Skip to content

EMA (Exponential Moving Average)

In many cases, providing a model with averaged parameters brings performance benefits. The Exponential Moving Average (EMA) model is updated after each batch training step according to the following:

ema_param = decay * ema_param + (1. - decay) * training_model_param

If EMA is enabled, both validation and model saving are processed with EMA model. Note that after the validation phase, the training model parameters are reverted back to the non-averaged model.

EMA decay schedulers

It is often benefits to start with a smaller decay value at the beginning of training and gradually use higher values as progresses. To this, we support some decay scheduling methods.

Constant decay

Constant decay keeps the decay value unchanged throughout the entire training process.

Field Description
training.epochs (str) Name must be "constant_decay" to use constant decay.
training.decay (float) The decay rate for EMA. Its range must be in [0, 1.0]. If None.
Constant decay example
training:
  ema:
    name: constant_decay
    decay: 0.9999

Exponential decay

Exponential decay increases the decay value exponentially with the number of updates as following:

applied_decay = decay * (1 - math.exp(-counter / beta)
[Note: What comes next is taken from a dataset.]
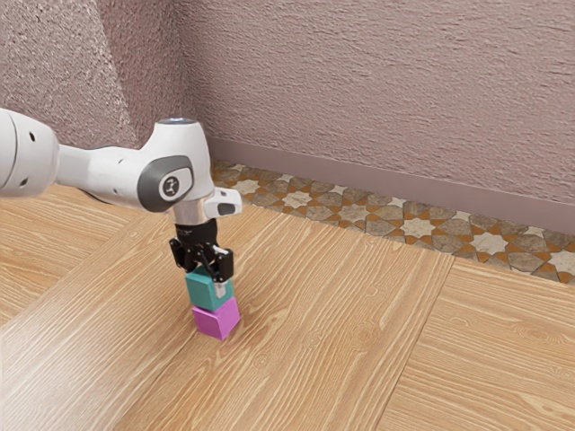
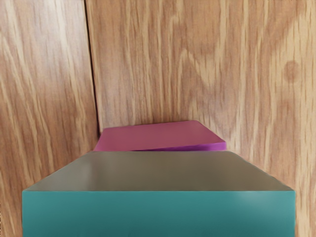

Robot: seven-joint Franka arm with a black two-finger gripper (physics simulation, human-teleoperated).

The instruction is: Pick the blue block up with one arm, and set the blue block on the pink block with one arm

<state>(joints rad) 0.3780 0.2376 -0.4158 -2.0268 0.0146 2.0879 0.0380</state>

decay and beta from configuration determine the maximum value of decay and the speed of convergence, respectively. The counter starts at 0 and increments by 1 with each update.

Field Description
training.name (str) Name must be "exp_decay" to use constant decay.
training.decay (float) The decay rate for EMA. For exponential decay, this means maximum decay value. Its range must be in [0, 1.0].
training.beta (float) Determines the speed of convergence of decay to maximum value.
Exponential decay example
training:
  ema:
    name: exp_decay
    decay: 0.9999
    beta: 100